A Randomized, Open Label, Positive Controlled, Multicenter Phase III Clinical Trial Evaluating the Efficacy and Safety of the Selected Regimen of Rovadicitinib in Moderate to Severe Chronic Graft-versus-host Disease in Third Line and Beyond
Overview
- Phase
- Phase 3
- Intervention
- Rovadicitinib
- Conditions
- Not specified
- Sponsor
- Chia Tai Tianqing Pharmaceutical Group Co., Ltd.
- Enrollment
- 182
- Locations
- 41
- Primary Endpoint
- Objective remission rate in the 24th week (ORR)
- Status
- Recruiting
- Last Updated
- 4 months ago
Overview
Brief Summary
The aim of this study is to demonstrate that in subjects with moderate to severe chronic graft-versus-host disease in the third line and beyond, the use of rosuvastatin compared to the protocol chosen by the researchers can significantly improve the objective response rate of subjects at week 24.
Investigators
Eligibility Criteria
Inclusion Criteria
- •Age: 18 to 70 years old; Karnofsky (KPS) ≥ 60 points; Expected survival period exceeding 6 months;
- •Previously received allogeneic hematopoietic stem cell transplantation;
- •According to NIH standards, the clinical diagnosis is moderate to severe cGVHD;
- •Previously received systematic treatment for cGVHD with 2-5 lines;
- •Stable dosage of corticosteroids and other immunosuppressants received within 2 weeks prior to screening;
- •The main organ functions well;
- •Starting from Day 1 after enrollment in the control group of this study, participants must receive one of the drugs specified in the study protocol;
- •Female participants of childbearing age should agree to use contraceptive measures (such as intrauterine devices, birth control pills, or condoms) during the study period and for 6 months after the end of the study; Serum pregnancy test negative within 7 days prior to enrollment in the study, and must be a non lactating subject; Male participants should agree to use contraceptive measures during the study period and within 6 months after the end of the study period;
- •Subjects voluntarily joined this study, signed informed consent, and had good compliance.
Exclusion Criteria
- •Has experienced or currently suffers from other malignant tumors within the past 3 years;
- •Known or suspected active aGVHD;
- •Individuals with interstitial pneumonia, non infectious pneumonia, uncontrolled active infections, or infections requiring systematic treatment within the first 7 days of randomization, except for those deemed suitable for inclusion by the researchers;
- •The occurrence and progression of other underlying diseases include post transplant lymphoid tissue proliferative diseases and recurrence of primary malignant hematological diseases;
- •Random failure of allogeneic hematopoietic stem cell transplantation within the first 6 months or having received 2 allogeneic hematopoietic stem cell transplants in the past;
- •Used JAK inhibitors, Bruton's tyrosine kinase (BTK) inhibitors, etc. within the first 2 weeks of randomization;
- •There are multiple factors that can affect oral medication, such as inability to swallow, intestinal obstruction, etc;
- •Individuals with a history of abuse of psychotropic drugs who are unable to quit or have mental disorders;
- •Subjects with any severe and/or uncontrolled illnesses;
- •Individuals who are allergic to research drugs or their components;
Arms & Interventions
Rovadicitinib
Rovadicitinib: 10mg, taken orally on an empty stomach twice a day, with a minimum interval of 8 hours between each dose, and an optimal interval of 12 hours.

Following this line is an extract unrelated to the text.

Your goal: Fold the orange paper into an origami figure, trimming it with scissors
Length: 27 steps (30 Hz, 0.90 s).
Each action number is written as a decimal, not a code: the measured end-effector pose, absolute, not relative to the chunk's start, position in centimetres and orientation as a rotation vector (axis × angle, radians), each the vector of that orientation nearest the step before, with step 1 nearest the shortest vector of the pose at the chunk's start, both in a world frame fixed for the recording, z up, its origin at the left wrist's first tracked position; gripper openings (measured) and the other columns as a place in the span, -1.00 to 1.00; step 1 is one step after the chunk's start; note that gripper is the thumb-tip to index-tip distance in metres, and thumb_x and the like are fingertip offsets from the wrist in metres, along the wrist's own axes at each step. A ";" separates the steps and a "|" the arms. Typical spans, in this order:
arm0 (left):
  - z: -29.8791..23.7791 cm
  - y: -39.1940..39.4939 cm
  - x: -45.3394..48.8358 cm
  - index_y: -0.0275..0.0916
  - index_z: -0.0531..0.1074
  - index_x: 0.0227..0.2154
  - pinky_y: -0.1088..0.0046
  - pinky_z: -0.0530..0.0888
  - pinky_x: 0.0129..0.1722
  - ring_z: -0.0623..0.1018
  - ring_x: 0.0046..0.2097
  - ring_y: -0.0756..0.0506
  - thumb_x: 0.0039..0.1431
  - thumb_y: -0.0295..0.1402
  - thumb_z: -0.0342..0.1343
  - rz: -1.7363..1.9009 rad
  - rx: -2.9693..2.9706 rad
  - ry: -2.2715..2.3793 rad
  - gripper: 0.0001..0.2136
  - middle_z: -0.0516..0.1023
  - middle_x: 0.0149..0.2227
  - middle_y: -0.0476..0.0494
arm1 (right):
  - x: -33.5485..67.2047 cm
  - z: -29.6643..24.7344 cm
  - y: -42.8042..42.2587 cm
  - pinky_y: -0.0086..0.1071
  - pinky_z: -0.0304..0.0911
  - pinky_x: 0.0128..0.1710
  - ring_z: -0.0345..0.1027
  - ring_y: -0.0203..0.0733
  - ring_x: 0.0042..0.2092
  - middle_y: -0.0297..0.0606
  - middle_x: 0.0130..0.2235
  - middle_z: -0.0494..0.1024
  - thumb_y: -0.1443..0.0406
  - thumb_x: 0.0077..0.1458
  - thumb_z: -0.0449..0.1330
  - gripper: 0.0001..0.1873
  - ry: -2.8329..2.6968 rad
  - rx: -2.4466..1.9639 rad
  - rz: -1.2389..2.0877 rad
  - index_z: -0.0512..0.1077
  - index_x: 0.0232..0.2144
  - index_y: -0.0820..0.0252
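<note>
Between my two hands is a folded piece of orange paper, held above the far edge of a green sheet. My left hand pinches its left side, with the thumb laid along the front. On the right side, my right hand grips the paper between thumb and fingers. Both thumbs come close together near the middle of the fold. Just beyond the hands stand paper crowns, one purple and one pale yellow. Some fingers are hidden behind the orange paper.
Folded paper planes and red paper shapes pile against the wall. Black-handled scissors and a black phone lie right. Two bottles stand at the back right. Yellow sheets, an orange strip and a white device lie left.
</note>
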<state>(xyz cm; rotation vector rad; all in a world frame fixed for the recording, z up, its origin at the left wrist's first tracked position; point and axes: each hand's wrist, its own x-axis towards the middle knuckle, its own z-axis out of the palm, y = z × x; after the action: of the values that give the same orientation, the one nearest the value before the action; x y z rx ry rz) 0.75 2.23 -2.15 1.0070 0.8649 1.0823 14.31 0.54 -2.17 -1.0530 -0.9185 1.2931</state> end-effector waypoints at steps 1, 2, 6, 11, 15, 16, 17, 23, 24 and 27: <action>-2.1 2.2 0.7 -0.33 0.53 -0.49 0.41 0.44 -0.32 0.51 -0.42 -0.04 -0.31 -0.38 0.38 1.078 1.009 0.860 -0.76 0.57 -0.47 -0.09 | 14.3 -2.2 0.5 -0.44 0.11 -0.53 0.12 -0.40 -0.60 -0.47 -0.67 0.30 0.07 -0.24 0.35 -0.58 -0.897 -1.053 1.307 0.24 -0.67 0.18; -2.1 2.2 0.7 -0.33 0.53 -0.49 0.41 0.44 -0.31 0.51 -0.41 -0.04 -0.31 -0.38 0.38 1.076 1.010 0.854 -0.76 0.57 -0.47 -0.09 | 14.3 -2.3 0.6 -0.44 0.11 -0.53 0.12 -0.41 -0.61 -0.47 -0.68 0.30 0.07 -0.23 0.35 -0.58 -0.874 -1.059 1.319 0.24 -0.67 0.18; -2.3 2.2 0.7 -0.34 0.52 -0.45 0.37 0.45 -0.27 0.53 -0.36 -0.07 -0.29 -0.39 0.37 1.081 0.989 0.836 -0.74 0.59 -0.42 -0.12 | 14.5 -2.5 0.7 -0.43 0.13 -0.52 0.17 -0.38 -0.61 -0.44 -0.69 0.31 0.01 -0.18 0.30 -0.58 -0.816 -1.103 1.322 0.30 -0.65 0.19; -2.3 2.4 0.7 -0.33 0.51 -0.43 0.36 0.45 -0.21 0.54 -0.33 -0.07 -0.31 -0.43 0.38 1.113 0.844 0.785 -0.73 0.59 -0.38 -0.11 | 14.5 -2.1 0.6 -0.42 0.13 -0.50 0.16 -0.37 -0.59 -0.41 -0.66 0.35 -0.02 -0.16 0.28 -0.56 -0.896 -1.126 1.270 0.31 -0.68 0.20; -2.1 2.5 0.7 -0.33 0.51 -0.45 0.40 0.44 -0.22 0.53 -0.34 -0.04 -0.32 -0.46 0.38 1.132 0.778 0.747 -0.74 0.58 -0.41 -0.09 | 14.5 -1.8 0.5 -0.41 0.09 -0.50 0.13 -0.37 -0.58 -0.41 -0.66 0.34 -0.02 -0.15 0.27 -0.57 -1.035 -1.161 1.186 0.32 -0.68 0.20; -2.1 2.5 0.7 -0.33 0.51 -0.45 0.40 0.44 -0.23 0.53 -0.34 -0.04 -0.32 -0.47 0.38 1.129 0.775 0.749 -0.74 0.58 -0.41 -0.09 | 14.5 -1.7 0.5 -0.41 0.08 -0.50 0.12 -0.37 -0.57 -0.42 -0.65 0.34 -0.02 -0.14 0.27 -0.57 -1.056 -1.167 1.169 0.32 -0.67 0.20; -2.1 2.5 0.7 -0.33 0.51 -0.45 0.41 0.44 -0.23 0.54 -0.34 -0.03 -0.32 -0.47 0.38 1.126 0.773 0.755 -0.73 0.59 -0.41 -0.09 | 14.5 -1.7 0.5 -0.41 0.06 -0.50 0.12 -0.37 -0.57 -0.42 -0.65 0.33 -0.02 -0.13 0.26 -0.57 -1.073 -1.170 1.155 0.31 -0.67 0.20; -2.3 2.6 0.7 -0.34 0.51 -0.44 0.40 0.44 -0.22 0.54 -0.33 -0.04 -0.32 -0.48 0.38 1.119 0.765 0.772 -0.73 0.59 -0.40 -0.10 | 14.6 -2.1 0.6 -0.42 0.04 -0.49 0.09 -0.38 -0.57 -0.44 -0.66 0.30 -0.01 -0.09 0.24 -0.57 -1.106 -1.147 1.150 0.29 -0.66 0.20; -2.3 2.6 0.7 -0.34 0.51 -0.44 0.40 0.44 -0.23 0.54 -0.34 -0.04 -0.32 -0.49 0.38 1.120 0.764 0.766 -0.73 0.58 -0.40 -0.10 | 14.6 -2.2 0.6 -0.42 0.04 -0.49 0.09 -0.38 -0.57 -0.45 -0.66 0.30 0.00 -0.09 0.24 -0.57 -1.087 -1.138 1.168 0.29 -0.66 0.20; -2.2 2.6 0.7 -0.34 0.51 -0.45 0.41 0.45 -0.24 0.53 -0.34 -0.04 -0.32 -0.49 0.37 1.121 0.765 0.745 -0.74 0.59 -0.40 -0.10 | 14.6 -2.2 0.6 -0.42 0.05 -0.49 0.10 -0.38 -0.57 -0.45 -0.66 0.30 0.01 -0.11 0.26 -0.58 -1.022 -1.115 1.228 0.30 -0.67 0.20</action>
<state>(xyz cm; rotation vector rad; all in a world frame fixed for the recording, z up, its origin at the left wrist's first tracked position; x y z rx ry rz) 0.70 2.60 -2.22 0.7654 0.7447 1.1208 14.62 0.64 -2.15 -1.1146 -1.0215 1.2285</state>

Every 28 days is a treatment cycle.
Intervention: Rovadicitinib
Imatinib or Methotrexate or Mycophenolate or Rituximab
Methotrexate tablets: 10mg, orally, once a week or 5mg, orally, twice a week. Metoprolol ester: 250mg-500mg, bid, orally. Imatinib: 100-400mg, qd, oral. Rituximab: 375mg/m2, administered intravenously once a week for 4 consecutive weeks.
Intervention: Imatinib
Imatinib or Methotrexate or Mycophenolate or Rituximab
Methotrexate tablets: 10mg, orally, once a week or 5mg, orally, twice a week. Metoprolol ester: 250mg-500mg, bid, orally. Imatinib: 100-400mg, qd, oral. Rituximab: 375mg/m2, administered intravenously once a week for 4 consecutive weeks.
Intervention: Methotrexate
Imatinib or Methotrexate or Mycophenolate or Rituximab
Methotrexate tablets: 10mg, orally, once a week or 5mg, orally, twice a week. Metoprolol ester: 250mg-500mg, bid, orally. Imatinib: 100-400mg, qd, oral. Rituximab: 375mg/m2, administered intravenously once a week for 4 consecutive weeks.
Intervention: Mycophenolate mofetil
Imatinib or Methotrexate or Mycophenolate or Rituximab
Methotrexate tablets: 10mg, orally, once a week or 5mg, orally, twice a week. Metoprolol ester: 250mg-500mg, bid, orally. Imatinib: 100-400mg, qd, oral. Rituximab: 375mg/m2, administered intravenously once a week for 4 consecutive weeks.
Intervention: Rituximab
Outcomes
Primary Outcomes
Objective remission rate in the 24th week (ORR)
Time Frame: Week 24
Researchers evaluated each organ according to the consensus criteria of the NIH 2014 conference, and at week 24, the percentage of subjects with complete response (CR) or partial response (PR) in all assessable organs was determined.
Secondary Outcomes
- Best Objective Response Rate (BOR)(Week 24)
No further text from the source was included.